The move will bring the total number of felony and misdemeanor marijuana convictions that have been dismissed since last year to 124,000. According to CNN, an additional 66,000 cases for dismissal in February 2020 were the result of a state follow-up review of country court records.
“Dismissing these convictions means the possibility of a better future to thousands of disenfranchised people who are receiving this long-needed relief,” Gascón said Monday. “It clears the path for them to find jobs, housing, and other services that previously were denied to them because of unjust cannabis laws.”
The Social Impact Center, a nonprofit focused on underrepresented populations, helped identify the latest batch of cases to dismiss. Gascón added the dismissals clear the path for those convicted of marijuana offenses to get jobs, housing, and other services that they were previously excluded from participating in.
The dismissals come after the passage of two state laws that made it possible.

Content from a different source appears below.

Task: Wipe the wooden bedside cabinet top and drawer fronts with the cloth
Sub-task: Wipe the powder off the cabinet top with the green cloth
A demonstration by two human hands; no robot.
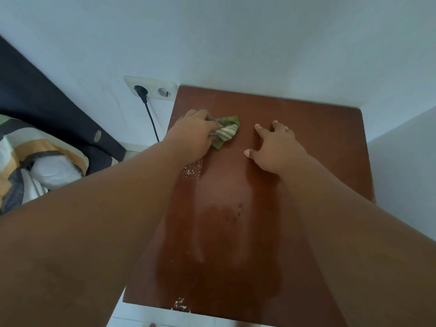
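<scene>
The reddish-brown wooden cabinet top [306,128] fills the middle of the head view, seen from above. My left hand [193,131] is closed around a bunched green and white striped cloth [225,132], pressing it onto the far left part of the top. My right hand [273,147] lies flat on the wood just right of the cloth, fingers spread, holding nothing. A paler smeared patch [221,213] runs down the middle of the top, with white crumbs [192,169] near my left wrist and more crumbs [180,304] at the front edge. The drawer fronts are hidden.
The cabinet stands in a corner of white walls. A double wall socket [151,88] with a black plug and cable [151,119] sits left of it. A dark headboard [47,102] and a bed with patterned bedding [35,161] are at the left.
</scene>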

The legalization of recreational marijuana was passed in 2016. The passing of AB 1793 required the state’s Justice Department to review the state’s criminal records and find marijuana convictions that can be downgraded to misdemeanors or expunged.
Because a person can have more than one conviction, it’s unclear how many residents are affected by the dismissals. The 66,000 dismissals last year covered about 53,000 people.
In New York, citizens’ criminal records with certain marijuana convictions are now automatically expunged as part of a 2019 state law. The state legalized recreational marijuana, although the state is still setting up its business and tax structure. Some states have enacted laws to ensure that some marijuana businesses are owned and operated by BIPOC to make up for past wrongs.
Marijuana has gained more popularity in recent years and is now recreationally legal in 18 states, although some are still setting up laws and regulations.